Beginning with the line that holds "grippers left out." in the data below, give again every line through the one that holds "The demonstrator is", exactly as written.

[Data records]
=== Begin Enclosure ===

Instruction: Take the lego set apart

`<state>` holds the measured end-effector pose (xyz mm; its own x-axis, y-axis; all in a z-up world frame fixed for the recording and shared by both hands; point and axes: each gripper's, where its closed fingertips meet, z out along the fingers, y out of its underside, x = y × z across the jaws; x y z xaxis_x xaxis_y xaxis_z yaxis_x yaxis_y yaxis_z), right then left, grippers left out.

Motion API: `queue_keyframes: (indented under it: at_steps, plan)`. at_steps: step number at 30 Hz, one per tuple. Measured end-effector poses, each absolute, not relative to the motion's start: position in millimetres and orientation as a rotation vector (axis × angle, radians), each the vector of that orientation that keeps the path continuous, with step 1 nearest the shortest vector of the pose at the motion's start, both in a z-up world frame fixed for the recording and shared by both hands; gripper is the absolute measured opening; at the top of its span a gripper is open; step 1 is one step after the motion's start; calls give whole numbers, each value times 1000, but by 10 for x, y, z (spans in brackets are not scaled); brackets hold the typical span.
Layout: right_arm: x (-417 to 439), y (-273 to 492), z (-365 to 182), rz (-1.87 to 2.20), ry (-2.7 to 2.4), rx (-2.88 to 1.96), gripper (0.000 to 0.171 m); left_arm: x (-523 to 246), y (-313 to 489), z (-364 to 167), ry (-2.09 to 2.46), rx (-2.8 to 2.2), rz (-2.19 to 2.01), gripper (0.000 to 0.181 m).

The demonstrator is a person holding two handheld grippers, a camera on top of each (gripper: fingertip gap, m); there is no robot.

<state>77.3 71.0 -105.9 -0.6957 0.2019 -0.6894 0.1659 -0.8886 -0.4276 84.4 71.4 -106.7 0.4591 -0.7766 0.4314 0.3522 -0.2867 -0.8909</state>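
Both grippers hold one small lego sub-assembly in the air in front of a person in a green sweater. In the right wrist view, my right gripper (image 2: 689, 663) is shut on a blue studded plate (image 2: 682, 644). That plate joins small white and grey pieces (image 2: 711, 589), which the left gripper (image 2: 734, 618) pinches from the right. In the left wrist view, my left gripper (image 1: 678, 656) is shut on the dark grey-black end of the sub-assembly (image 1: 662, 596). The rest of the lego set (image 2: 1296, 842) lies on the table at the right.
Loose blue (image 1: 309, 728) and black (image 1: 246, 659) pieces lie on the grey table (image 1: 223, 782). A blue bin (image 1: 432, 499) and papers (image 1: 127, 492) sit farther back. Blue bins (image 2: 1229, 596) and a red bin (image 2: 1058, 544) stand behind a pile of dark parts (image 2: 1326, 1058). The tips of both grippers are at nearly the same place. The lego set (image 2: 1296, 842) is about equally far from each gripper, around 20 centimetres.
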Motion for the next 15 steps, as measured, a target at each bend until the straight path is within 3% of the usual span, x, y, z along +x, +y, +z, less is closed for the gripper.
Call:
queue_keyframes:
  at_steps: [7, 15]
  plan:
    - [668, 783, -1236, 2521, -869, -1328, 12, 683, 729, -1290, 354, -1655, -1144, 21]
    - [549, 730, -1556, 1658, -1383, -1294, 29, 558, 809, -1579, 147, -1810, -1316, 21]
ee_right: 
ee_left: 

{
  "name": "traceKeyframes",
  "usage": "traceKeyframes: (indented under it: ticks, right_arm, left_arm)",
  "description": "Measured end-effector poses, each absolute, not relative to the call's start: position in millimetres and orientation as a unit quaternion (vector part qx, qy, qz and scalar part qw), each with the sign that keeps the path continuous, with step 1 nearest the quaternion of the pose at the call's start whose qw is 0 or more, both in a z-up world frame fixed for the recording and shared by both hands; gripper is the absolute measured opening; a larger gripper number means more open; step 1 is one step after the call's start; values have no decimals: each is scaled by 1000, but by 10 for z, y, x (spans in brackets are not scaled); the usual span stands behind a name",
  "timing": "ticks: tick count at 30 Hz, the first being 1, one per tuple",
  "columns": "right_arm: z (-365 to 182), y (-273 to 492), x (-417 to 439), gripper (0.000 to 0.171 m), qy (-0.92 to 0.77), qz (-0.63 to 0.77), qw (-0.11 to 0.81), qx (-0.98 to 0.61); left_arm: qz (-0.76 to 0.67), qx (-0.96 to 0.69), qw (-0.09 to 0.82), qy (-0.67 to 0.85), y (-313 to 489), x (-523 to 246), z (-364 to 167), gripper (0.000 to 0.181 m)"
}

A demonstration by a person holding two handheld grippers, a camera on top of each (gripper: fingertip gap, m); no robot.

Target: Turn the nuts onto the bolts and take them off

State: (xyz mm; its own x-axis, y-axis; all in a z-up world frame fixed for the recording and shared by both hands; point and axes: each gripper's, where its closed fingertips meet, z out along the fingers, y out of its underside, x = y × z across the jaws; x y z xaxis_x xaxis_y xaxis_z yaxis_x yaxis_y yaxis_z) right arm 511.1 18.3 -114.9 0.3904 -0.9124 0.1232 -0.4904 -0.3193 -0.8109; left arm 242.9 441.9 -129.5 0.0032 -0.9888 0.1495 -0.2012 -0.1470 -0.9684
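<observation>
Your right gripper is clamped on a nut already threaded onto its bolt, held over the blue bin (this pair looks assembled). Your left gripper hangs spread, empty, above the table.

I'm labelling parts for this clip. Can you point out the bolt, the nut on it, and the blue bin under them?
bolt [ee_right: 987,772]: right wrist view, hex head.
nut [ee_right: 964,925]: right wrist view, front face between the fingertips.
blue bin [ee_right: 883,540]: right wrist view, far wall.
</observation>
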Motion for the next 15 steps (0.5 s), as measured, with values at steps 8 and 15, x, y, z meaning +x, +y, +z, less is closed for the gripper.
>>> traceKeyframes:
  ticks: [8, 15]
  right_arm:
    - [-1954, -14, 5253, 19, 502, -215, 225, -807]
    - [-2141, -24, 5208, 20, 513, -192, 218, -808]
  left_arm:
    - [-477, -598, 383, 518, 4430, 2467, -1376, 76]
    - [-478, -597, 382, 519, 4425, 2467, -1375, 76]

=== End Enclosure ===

> **Exercise solution**:
`<state>` holds the measured end-effector pose (xyz mm; its own x-axis, y-axis; all in a z-up world frame fixed for the recording and shared by both hands; point and axes: each gripper's, where its closed fingertips meet, z out along the fingers, y out of its underside, x = y × z across the jaws; x y z xaxis_x xaxis_y xaxis_z yaxis_x yaxis_y yaxis_z), right then left, grippers left out.

Motion API: `queue_keyframes: (indented under it: at_steps, plan)`. at_steps: step number at 30 Hz, one per tuple. Measured end-effector poses, each absolute, not relative to the motion's start: position in millimetres and orientation as a rotation vector (axis × angle, radians), each the vector of that orientation that keeps the path continuous, with step 1 nearest the shortest vector of the pose at the motion's start, both in a z-up world frame fixed for the recording and shared by both hands; gripper is the absolute measured opening; at the top of its span a gripper is open; step 1 is one step after the motion's start; calls give whole numbers, each value times 1000, but by 10 for x, y, z (spans in brackets are not scaled); brackets hold the typical span.
Layout: right_arm: x (-417 to 439), y (-273 to 492), z (-365 to 182), rz (-1.87 to 2.20), ry (-2.7 to 2.4), rx (-2.88 to 1.96), gripper (0.000 to 0.171 m); left_arm: x (-523 to 246), y (-313 to 489), z (-364 to 167), ry (-2.09 to 2.46), rx (-2.8 to 2.2), rz (-2.19 to 2.01), gripper (0.000 to 0.181 m).

The demonstrator is a person holding two handheld grippers, a camera on top of each (gripper: fingertip gap, m); there is no robot.

This finishes the answer to the exercise.